▸ Problem to work on
Carry over every entry exactly as written, though not the pictures it contains.

▸ Data shown
• • • •

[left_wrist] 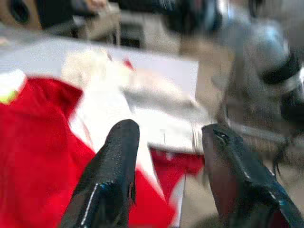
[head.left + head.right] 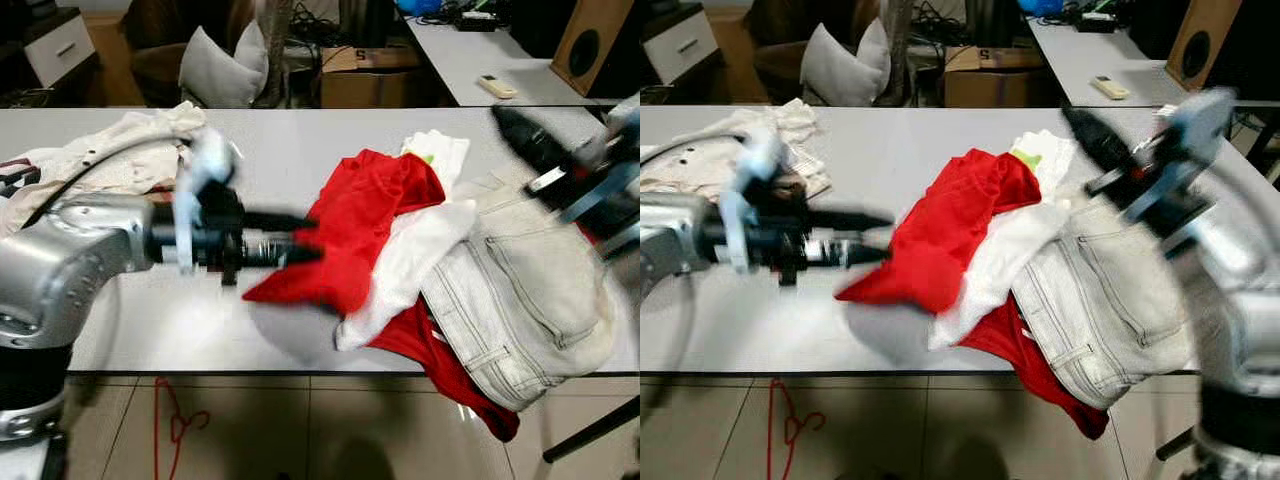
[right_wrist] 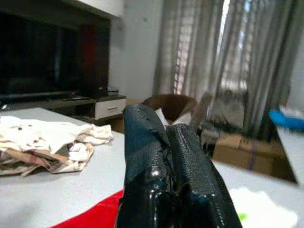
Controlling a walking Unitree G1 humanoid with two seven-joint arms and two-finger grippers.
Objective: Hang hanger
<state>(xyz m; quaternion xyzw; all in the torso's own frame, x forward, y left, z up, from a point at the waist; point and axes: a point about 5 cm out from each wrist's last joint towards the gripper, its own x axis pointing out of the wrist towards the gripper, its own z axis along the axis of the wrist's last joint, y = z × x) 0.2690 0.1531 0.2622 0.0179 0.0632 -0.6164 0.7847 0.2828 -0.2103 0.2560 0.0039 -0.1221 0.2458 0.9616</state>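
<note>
In the centre of the frame a heap of clothes covers the grey table (image 2: 300, 140): a red garment (image 2: 365, 225), a white cloth (image 2: 415, 255) beneath it and pale jeans (image 2: 525, 290) to the right. A cream shirt (image 2: 110, 150) lies crumpled at upper left. On the tiled floor at lower left lies a red hanger (image 2: 175, 425). Behind, a grey cushion (image 2: 220, 70) and cardboard box (image 2: 365, 75) stand. The left gripper (image 2: 305, 237) reaches into the red garment, fingers spread apart, gripping nothing. The right gripper (image 2: 1080, 125), raised at upper right, has fingers pressed together, empty.
</note>
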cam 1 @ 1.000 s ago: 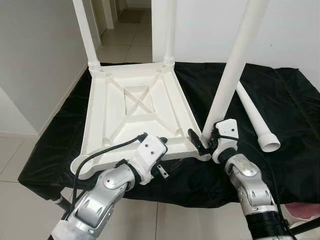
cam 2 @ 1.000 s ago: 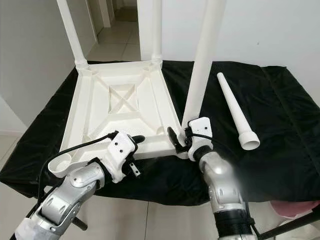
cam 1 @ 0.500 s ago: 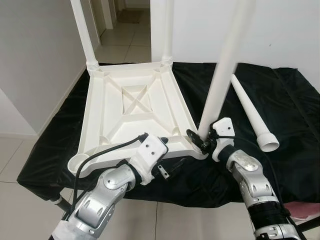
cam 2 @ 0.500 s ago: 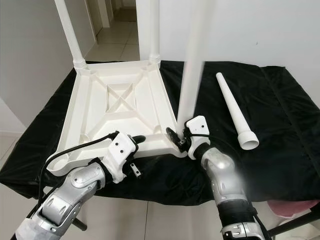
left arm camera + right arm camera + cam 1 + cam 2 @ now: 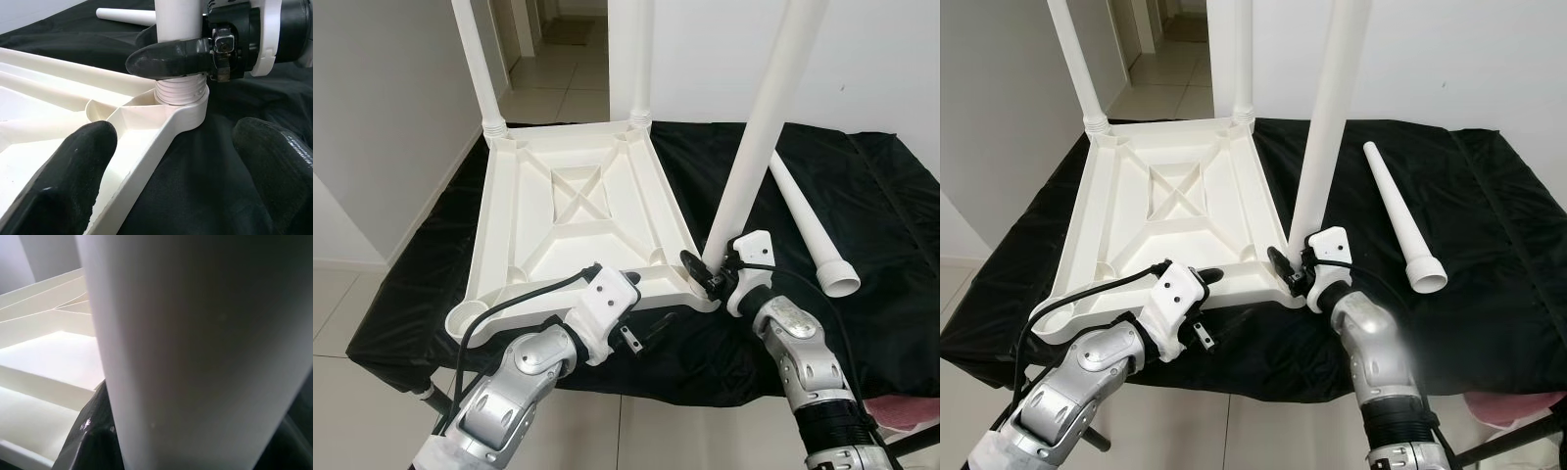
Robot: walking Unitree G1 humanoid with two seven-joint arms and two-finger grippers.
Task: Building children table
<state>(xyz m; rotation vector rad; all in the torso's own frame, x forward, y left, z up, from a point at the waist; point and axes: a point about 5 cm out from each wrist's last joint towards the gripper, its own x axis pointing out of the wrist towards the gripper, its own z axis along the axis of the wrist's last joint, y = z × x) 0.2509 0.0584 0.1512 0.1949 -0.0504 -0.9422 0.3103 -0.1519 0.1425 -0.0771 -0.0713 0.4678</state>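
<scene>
The white plastic tabletop point(image 5: 578, 206) lies upside down on a black cloth. Two white legs point(image 5: 475, 59) point(image 5: 641, 59) stand in its far corners. A third leg point(image 5: 754, 147) stands in the near right corner socket, leaning slightly to the right, with its threaded base point(image 5: 178, 93) at the socket. My right gripper point(image 5: 705, 277) is shut on this leg just above the base. A fourth leg point(image 5: 813, 235) lies loose on the cloth to the right. My left gripper point(image 5: 641, 302) is open and straddles the tabletop's near rim, left of that socket.
The near left corner socket point(image 5: 470, 318) holds no leg. The black cloth point(image 5: 881, 196) covers a low stand, with tiled floor around it and a hallway opening behind. White walls stand to the left and behind. Something pink point(image 5: 901, 416) lies at the lower right.
The held leg has rocked in the socket, first more upright, then back slightly to the right. My left gripper has dropped a little along the near rim.
</scene>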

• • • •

▸ Answer below
[left_wrist] 
[head.left + head.right] 
[right_wrist] 
Controlling a walking Unitree G1 humanoid with two seven-joint arms and two-finger grippers.
Objective: Hang hanger
<state>(xyz m; quaternion xyzw; all in the torso's own frame, x forward, y left, z up, from a point at the waist; point and axes: a point about 5 cm out from each wrist's last joint towards the gripper, its own x axis pointing out of the wrist towards the gripper, its own z axis along the axis of the wrist's last joint, y = z × x) 0.2690 0.1531 0.2622 0.0179 0.0632 -0.6164 0.7847 0.2828 -0.2103 0.2560 0.0039 -0.1221 0.2458 0.9616</state>
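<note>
In the centre of the frame a heap of clothes covers the grey table (image 2: 300, 140): a red garment (image 2: 365, 225), a white cloth (image 2: 415, 255) beneath it and pale jeans (image 2: 525, 290) to the right. A cream shirt (image 2: 110, 150) lies crumpled at upper left. On the tiled floor at lower left lies a red hanger (image 2: 175, 425). Behind, a grey cushion (image 2: 220, 70) and cardboard box (image 2: 365, 75) stand. The left gripper (image 2: 305, 237) reaches into the red garment, fingers spread apart, gripping nothing. The right gripper (image 2: 1080, 125), raised at upper right, has fingers pressed together, empty.
</note>
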cam 1 @ 1.000 s ago: 
cam 2 @ 1.000 s ago: 
cam 1 @ 0.500 s ago: 
cam 2 @ 0.500 s ago: 
left arm camera + right arm camera + cam 1 + cam 2 @ now: 
Robot: walking Unitree G1 humanoid with two seven-joint arms and two-finger grippers.
Task: Building children table
<state>(xyz m; rotation vector rad; all in the torso's own frame, x forward, y left, z up, from a point at the waist; point and axes: a point about 5 cm out from each wrist's last joint towards the gripper, its own x axis pointing out of the wrist towards the gripper, its own z axis along the axis of the wrist's last joint, y = z × x) 0.2509 0.0584 0.1512 0.1949 -0.0504 -0.9422 0.3103 -0.1519 0.1425 -0.0771 -0.0713 0.4678</state>
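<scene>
The white plastic tabletop point(image 5: 578, 206) lies upside down on a black cloth. Two white legs point(image 5: 475, 59) point(image 5: 641, 59) stand in its far corners. A third leg point(image 5: 754, 147) stands in the near right corner socket, leaning slightly to the right, with its threaded base point(image 5: 178, 93) at the socket. My right gripper point(image 5: 705, 277) is shut on this leg just above the base. A fourth leg point(image 5: 813, 235) lies loose on the cloth to the right. My left gripper point(image 5: 641, 302) is open and straddles the tabletop's near rim, left of that socket.
The near left corner socket point(image 5: 470, 318) holds no leg. The black cloth point(image 5: 881, 196) covers a low stand, with tiled floor around it and a hallway opening behind. White walls stand to the left and behind. Something pink point(image 5: 901, 416) lies at the lower right.
The held leg has rocked in the socket, first more upright, then back slightly to the right. My left gripper has dropped a little along the near rim.
</scene>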

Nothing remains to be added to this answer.